* _WORK ORDER_
Would it be possible to write out each entry below exactly, without the pictures?

* _SUPPLIED ENTRIES_
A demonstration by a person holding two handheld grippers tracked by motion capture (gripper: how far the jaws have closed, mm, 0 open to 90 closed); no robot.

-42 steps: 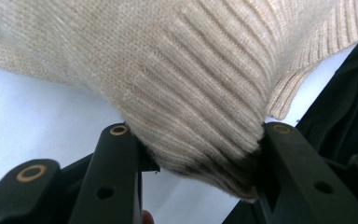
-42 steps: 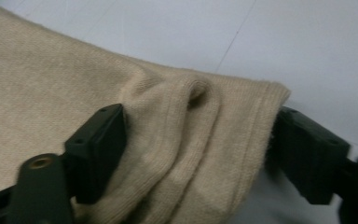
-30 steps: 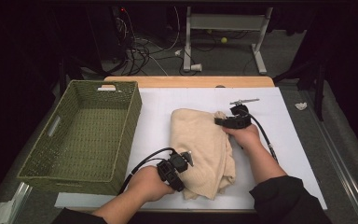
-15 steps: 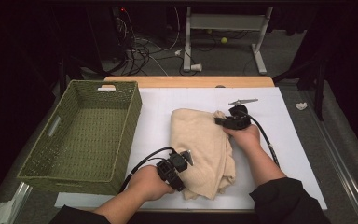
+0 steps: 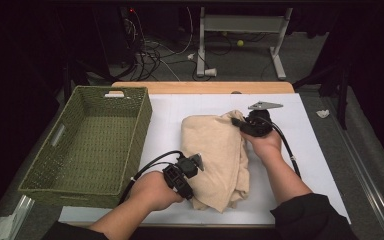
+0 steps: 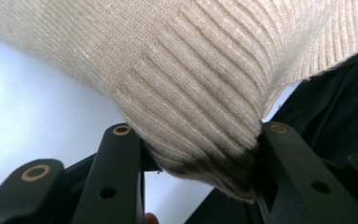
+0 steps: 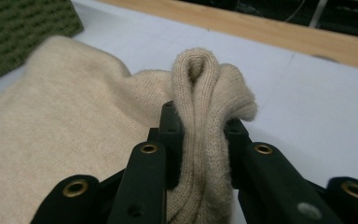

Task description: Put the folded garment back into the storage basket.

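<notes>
Gripping folded beige knitted sweater (image 5: 215,155) at both ends: left claw (image 5: 196,164) clamping the ribbed hem at the near end, right claw (image 5: 240,123) pinching a bunched fold at the far end, jaws having just tightened on it. Sweater lying on white worktop (image 5: 310,150), just right of the green woven basket (image 5: 87,145). Lifting evenly, keeping both ends level, holding tension so folds stay put, clearing the basket rim before swinging over. Versus earlier frame: both ends starting to rise, fabric barely shifted.
</notes>
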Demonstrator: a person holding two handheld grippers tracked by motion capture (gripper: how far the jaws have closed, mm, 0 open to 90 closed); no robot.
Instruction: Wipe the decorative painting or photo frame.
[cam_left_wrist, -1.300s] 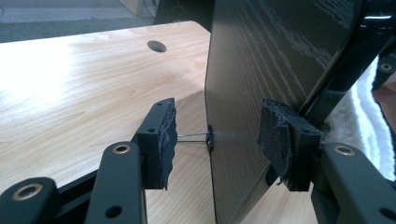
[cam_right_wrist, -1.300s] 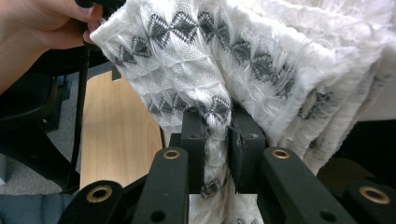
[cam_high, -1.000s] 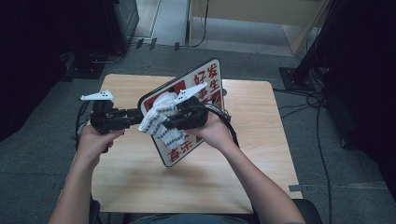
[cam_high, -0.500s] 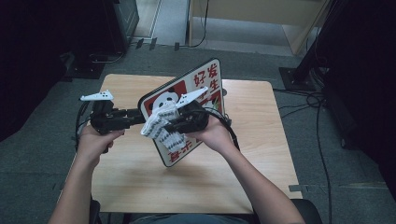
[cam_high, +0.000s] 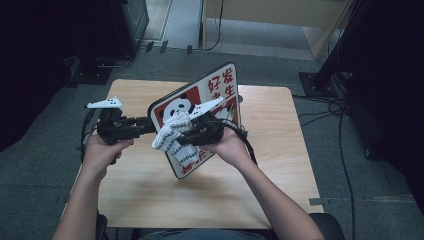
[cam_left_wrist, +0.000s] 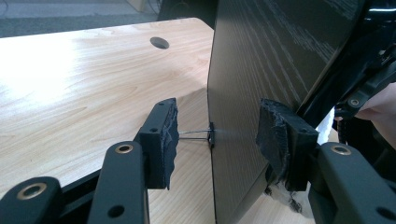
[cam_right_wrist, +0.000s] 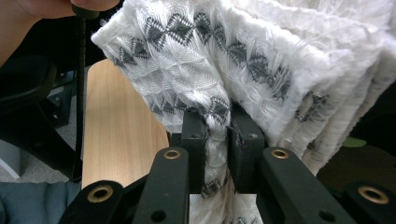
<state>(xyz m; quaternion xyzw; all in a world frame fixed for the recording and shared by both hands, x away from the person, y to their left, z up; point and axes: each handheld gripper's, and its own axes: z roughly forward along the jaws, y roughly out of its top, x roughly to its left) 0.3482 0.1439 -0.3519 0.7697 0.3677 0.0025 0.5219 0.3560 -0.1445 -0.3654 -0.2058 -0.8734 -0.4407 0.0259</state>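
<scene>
Grey carpet and dark equipment ring a pale wooden surface (cam_high: 150, 200), above which a person holds up a panda-printed board (cam_high: 220, 87) tilted on edge. Its long axis runs from the near-left corner up to the far-right corner.

The left gripper (cam_left_wrist: 215, 135) comes in from the board's left. In the left gripper view its jaws stand wide open, straddling the board's near edge — one pad on the dark back face's side, the other out over the bare surface — and neither pad touches it. A thin wire and small clip sit at that edge, between the pads.

The right gripper (cam_high: 192, 134) is at the board's printed face, its jaws closed tight on a bunched white cloth with grey diamond weave (cam_right_wrist: 224, 60), which drapes against the picture.

Judging from this, the left gripper is the free one and nearer the edge — closing straight inward would pinch the board, steadying it for wiping.
</scene>
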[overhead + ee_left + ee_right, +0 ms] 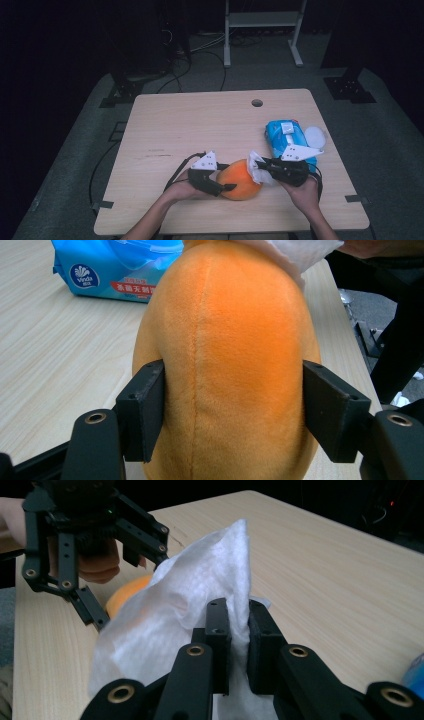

* _PROBLEM SOLUTION_
A demonstration by a person holding two handheld grippers tracked by motion capture (gripper: how far the jaws have closed, mm, 0 open to 90 closed); no robot.

-42 steps: 
-42 steps: 
-30 steps: 
-15 steps: 
+0 steps: 
+0 steps: 
+0 steps: 

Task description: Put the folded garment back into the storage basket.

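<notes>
Gripping folded beige knitted sweater (image 5: 215,155) at both ends: left claw (image 5: 196,164) clamping the ribbed hem at the near end, right claw (image 5: 240,123) pinching a bunched fold at the far end, jaws having just tightened on it. Sweater lying on white worktop (image 5: 310,150), just right of the green woven basket (image 5: 87,145). Lifting evenly, keeping both ends level, holding tension so folds stay put, clearing the basket rim before swinging over. Versus earlier frame: both ends starting to rise, fabric barely shifted.
</notes>
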Demonstrator: a person holding two handheld grippers tracked by motion capture (gripper: how far the jaws have closed, mm, 0 open to 90 closed); no robot.
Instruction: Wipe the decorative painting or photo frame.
[cam_left_wrist, -1.300s] 
[cam_right_wrist, -1.300s] 
[cam_high, -1.000s] 
[cam_high, -0.500s] 
[cam_high, +0.000s] 
[cam_left_wrist, +0.000s] 
[cam_right_wrist, +0.000s] 
<state>(xyz m; quaternion xyzw; all in a world frame fixed for the recording and shared by both hands, x away from the person, y to their left, z up; point and axes: each handheld gripper's, and its own axes: z roughly forward along the jaws, y roughly out of its top, x roughly to its left) 0.3482 0.1439 -0.3519 0.7697 0.3677 0.0025 0.5219 0.3560 -0.1445 -0.3654 -0.2058 -0.8734 -0.4407 0.0259</state>
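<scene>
Grey carpet and dark equipment ring a pale wooden surface (cam_high: 150, 200), above which a person holds up a panda-printed board (cam_high: 220, 87) tilted on edge. Its long axis runs from the near-left corner up to the far-right corner.

The left gripper (cam_left_wrist: 215, 135) comes in from the board's left. In the left gripper view its jaws stand wide open, straddling the board's near edge — one pad on the dark back face's side, the other out over the bare surface — and neither pad touches it. A thin wire and small clip sit at that edge, between the pads.

The right gripper (cam_high: 192, 134) is at the board's printed face, its jaws closed tight on a bunched white cloth with grey diamond weave (cam_right_wrist: 224, 60), which drapes against the picture.

Judging from this, the left gripper is the free one and nearer the edge — closing straight inward would pinch the board, steadying it for wiping.
</scene>
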[overhead + ee_left + ee_right, +0 ms] 

That was the complete answer.